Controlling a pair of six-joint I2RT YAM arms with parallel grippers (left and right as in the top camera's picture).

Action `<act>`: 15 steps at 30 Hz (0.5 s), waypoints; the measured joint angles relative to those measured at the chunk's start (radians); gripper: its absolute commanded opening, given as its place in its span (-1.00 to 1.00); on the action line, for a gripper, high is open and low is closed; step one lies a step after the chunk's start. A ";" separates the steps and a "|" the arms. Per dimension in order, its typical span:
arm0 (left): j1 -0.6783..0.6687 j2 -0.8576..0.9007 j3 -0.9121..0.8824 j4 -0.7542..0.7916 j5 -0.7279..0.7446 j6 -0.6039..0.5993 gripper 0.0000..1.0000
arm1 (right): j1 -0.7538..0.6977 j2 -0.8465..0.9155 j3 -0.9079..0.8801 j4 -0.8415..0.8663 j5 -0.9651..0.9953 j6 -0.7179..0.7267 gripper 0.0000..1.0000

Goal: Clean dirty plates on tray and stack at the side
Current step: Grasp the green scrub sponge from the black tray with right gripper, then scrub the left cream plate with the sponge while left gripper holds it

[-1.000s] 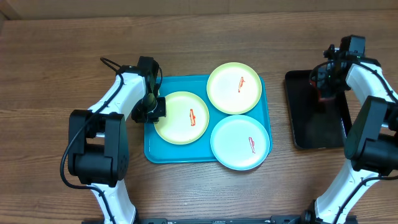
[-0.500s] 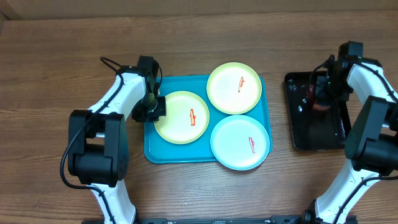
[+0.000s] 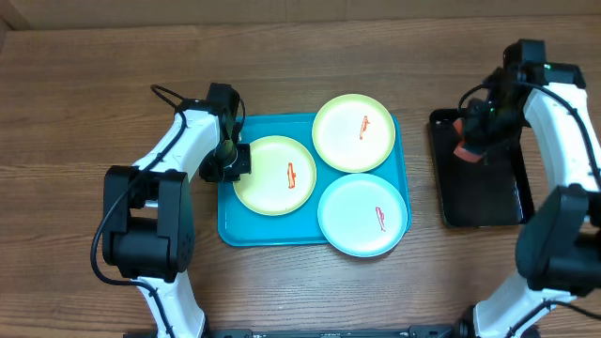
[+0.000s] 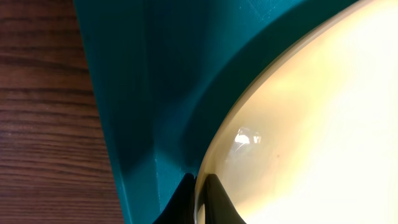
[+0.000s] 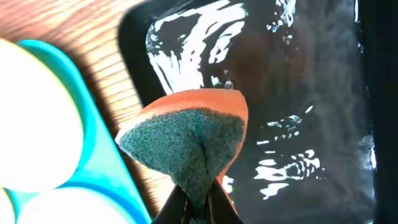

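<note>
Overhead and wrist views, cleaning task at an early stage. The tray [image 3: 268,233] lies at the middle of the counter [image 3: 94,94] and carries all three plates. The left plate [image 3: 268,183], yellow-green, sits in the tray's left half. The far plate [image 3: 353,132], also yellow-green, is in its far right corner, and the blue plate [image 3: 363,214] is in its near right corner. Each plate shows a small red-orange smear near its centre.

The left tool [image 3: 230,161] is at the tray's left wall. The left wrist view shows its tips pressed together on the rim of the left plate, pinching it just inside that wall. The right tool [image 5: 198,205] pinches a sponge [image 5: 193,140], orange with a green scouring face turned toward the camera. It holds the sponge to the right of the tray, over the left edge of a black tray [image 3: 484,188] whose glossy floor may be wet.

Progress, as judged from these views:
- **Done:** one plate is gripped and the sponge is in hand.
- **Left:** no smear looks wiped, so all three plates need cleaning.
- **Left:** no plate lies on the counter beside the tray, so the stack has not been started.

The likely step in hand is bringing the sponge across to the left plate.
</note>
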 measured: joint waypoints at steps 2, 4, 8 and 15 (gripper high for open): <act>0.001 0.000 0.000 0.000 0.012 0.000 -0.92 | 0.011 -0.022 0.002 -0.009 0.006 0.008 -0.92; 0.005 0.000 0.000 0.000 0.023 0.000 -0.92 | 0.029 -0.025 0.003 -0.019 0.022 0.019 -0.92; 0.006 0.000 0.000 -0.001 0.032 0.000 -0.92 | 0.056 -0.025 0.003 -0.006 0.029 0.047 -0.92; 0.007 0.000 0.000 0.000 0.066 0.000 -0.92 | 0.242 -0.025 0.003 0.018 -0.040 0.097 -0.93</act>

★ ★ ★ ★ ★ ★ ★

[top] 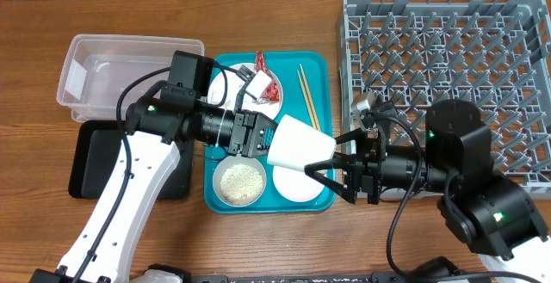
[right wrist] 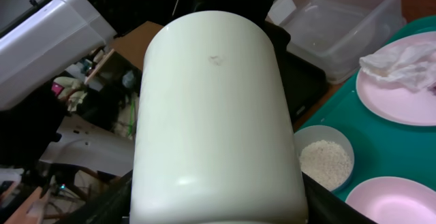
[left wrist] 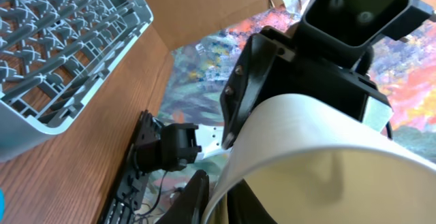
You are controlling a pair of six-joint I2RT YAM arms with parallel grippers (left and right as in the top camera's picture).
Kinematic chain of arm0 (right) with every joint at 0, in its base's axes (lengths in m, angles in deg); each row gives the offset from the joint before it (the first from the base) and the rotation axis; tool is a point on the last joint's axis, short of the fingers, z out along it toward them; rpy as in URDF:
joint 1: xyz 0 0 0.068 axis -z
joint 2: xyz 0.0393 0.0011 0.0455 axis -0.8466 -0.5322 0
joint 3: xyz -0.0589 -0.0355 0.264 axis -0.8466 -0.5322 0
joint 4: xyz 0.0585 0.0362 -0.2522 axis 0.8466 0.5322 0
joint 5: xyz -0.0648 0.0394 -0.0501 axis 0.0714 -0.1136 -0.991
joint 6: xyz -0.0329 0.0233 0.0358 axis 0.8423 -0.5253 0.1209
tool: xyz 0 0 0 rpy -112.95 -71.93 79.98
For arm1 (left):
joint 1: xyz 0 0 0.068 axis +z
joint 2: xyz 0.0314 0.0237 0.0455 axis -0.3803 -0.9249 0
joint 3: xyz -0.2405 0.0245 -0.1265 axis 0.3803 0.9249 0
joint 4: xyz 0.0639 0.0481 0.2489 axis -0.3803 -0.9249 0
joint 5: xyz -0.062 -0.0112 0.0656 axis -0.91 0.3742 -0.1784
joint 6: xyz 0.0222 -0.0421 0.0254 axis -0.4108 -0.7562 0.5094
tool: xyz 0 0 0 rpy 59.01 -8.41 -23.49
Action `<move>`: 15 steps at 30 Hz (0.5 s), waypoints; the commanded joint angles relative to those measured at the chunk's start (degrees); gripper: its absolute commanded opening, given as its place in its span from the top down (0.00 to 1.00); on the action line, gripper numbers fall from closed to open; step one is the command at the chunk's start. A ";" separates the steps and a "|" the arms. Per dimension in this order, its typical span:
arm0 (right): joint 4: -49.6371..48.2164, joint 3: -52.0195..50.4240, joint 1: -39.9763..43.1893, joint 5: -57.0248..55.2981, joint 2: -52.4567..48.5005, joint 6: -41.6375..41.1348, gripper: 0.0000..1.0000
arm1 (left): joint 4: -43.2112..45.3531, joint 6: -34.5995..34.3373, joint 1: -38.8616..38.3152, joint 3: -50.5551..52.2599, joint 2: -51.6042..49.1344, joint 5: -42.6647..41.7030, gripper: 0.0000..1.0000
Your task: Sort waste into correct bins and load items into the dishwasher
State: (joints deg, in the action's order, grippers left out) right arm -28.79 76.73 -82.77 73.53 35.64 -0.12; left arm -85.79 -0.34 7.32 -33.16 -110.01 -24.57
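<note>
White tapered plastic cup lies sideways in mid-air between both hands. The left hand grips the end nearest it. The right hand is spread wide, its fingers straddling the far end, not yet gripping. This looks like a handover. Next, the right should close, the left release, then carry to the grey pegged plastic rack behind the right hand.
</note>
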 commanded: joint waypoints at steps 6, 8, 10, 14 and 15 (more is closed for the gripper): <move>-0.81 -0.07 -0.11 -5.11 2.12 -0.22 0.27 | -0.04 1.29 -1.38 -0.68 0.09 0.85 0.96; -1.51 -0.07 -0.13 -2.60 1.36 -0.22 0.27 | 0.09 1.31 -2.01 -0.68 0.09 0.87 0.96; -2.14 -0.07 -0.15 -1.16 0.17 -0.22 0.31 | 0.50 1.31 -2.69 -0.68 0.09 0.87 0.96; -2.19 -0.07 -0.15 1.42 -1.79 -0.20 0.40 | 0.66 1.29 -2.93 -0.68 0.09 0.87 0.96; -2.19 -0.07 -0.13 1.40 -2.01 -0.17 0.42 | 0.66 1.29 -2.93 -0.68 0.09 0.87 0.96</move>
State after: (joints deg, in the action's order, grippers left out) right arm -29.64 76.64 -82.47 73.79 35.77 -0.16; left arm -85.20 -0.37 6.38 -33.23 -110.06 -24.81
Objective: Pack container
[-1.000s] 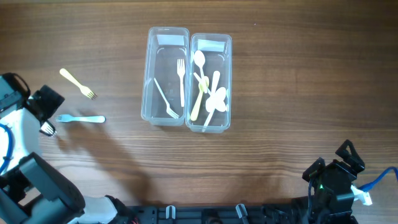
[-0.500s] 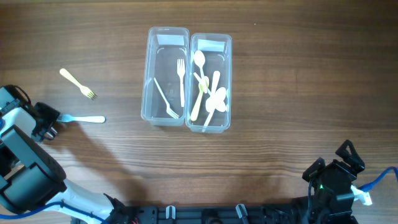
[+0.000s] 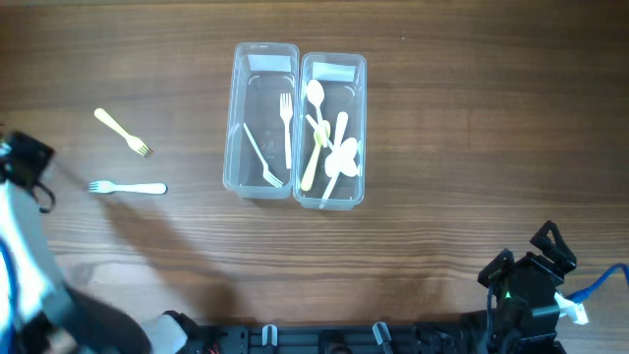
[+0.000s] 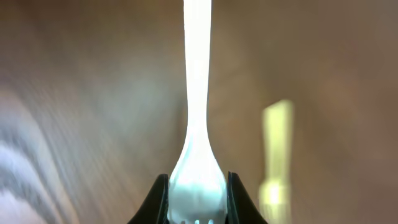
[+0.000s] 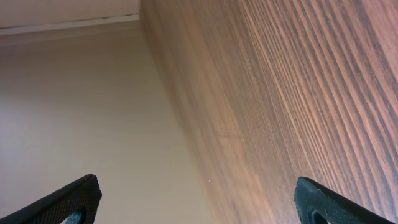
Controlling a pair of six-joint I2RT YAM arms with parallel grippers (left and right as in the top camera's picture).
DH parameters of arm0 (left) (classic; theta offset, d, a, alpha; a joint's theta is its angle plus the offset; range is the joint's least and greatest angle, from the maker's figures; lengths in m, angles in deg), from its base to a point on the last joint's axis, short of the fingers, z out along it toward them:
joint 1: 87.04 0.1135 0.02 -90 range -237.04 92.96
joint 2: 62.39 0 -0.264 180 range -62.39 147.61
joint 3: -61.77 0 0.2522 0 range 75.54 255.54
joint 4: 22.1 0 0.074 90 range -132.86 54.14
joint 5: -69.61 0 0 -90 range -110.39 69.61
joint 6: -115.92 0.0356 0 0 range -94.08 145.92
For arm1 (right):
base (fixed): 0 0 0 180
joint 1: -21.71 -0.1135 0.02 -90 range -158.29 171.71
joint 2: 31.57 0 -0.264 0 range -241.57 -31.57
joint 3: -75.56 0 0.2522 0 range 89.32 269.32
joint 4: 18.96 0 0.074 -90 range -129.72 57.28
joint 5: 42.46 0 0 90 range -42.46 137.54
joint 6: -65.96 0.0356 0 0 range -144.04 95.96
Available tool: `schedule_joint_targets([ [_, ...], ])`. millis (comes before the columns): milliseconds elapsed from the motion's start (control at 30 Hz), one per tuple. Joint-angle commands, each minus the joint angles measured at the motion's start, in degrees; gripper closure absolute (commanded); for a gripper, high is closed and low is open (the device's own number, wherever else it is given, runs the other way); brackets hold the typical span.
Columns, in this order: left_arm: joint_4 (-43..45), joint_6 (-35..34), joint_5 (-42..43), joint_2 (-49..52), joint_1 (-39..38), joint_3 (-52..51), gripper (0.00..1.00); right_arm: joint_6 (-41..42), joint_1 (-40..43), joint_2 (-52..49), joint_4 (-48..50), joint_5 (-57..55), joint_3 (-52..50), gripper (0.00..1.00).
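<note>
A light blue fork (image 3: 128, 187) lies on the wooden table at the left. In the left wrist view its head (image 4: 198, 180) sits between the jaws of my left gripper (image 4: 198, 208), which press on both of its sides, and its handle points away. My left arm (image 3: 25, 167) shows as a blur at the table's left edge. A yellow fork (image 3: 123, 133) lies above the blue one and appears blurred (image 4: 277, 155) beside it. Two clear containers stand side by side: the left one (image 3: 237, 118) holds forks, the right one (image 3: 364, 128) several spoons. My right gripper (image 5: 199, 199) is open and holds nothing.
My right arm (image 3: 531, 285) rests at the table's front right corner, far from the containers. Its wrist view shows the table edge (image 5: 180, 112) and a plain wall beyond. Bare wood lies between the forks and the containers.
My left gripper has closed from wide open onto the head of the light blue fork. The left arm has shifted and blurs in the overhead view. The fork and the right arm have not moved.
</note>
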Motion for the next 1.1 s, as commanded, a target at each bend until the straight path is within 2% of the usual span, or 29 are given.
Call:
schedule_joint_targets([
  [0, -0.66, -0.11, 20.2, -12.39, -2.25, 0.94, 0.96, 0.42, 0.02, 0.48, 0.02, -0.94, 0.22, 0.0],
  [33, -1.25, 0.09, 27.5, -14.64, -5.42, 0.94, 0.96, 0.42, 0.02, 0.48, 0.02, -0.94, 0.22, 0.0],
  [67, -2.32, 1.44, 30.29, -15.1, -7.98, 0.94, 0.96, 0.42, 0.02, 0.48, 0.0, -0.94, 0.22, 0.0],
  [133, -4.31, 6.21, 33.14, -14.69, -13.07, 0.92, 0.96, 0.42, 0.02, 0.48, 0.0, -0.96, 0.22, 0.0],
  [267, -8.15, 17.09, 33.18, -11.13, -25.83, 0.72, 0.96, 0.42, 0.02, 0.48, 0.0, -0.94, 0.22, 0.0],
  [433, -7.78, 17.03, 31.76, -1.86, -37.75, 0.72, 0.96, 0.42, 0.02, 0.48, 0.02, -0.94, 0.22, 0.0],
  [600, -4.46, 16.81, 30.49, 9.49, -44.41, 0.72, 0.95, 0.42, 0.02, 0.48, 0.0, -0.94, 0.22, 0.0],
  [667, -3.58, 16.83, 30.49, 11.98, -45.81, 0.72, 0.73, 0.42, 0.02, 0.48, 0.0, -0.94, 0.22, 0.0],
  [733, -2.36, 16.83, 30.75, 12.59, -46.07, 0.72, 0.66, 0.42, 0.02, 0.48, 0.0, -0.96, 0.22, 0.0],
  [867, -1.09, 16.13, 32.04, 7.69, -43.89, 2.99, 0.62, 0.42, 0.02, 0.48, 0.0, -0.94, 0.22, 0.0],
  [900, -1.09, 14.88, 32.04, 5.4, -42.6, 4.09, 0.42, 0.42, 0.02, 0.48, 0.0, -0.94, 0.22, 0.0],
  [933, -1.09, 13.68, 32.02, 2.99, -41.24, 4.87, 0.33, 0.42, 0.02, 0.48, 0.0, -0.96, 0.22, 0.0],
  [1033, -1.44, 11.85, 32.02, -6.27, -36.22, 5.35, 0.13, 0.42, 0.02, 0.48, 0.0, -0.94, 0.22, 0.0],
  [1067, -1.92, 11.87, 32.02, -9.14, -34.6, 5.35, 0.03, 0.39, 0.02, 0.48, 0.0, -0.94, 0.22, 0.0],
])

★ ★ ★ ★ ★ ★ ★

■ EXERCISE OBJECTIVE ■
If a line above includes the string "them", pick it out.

■ SOLUTION TO THIS PROBLEM ■
Kinematic chain of arm0 (right) with every joint at 0, in its base's axes (lengths in m, angles in deg); each row gives the offset from the joint before it (the first from the base) and the rotation axis; tool is a point on the last joint's axis, short of the fingers, z out along it toward them; rpy as in URDF:
DH parameters of arm0 (left) (classic; theta offset, d, a, alpha; a joint's theta is its angle plus the offset; range is the joint's least and greatest angle, from the maker's figures; lengths in m, angles in deg), from its base to a point on the last joint's axis, short of the fingers, z out along it toward them:

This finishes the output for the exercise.